There is, however, a shadow forming alongside this opportunity. The ease with which automations can now be created introduces a new wave of decentralised experimentation.

Individuals spin up workflows. Teams create their own agents. Departments experiment in isolation. The pattern echoes earlier cycles of spreadsheet macros and low-code apps, where ingenuity flourished but oversight lagged behind. The difference today lies in speed and reach. An automation built in an afternoon can quickly underpin a mission-critical process.

Without clear ownership, such systems accumulate risk. Security vulnerabilities emerge. APIs are deprecated. Token costs rise unpredictably. The platform evolves while the workflow remains frozen in time. Governance must mature alongside experimentation.

Platform ownership, cost monitoring and security patching are the scaffolding that allows innovation to scale safely. Treat them as obstacles and the whole thing comes apart.

The token economics matter here too. AI-enabled workflows often rely on consumption from external model providers.
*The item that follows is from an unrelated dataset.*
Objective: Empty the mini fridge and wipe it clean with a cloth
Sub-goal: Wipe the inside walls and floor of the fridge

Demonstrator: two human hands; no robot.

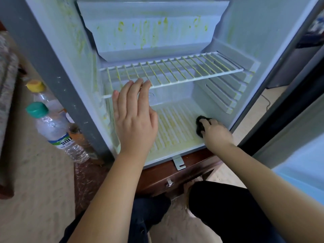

In the early days of cloud computing, similar anxieties surfaced around elastic infrastructure costs.

Over time, forecasting models, monitoring tools and financial operations disciplines developed to manage that volatility. AI will do the same.

Token pricing may fluctuate. Providers may adjust commercial models. Organisations that approach the space with discipline will adapt more smoothly.

When leaders ask whether they can fire their ops team, they are reacting to a visible shift in what machines can now do. The temptation is to view automation as a direct substitute for human effort. In practice, the picture is more layered. Tasks may disappear. Entire categories of repetitive work may shrink dramatically. At the same time, the demand for people who can design, govern and evolve automated systems grows.

The organisations that thrive in this transition will be those that consciously migrate their people up the stack. Investing in training operations professionals to become system designers and workflow architects. Defining clear guardrails around experimentation.

Treating AI as a multiplier of human capability rather than a justification for reduction.

As execution accelerates and becomes cheaper, human contribution concentrates around areas where context, accountability and ethical judgement remain essential. The operations function does not vanish; it transforms. Whether that transformation strengthens or weakens the organisation depends largely on the choices leaders make now.

AI can be a scapegoat for cost cutting. It can also be a catalyst for structural improvement.

How do we redesign our organisation when execution is no longer the bottleneck?

Answering that well will determine who merely reacts to AI, and who uses it to build something more resilient.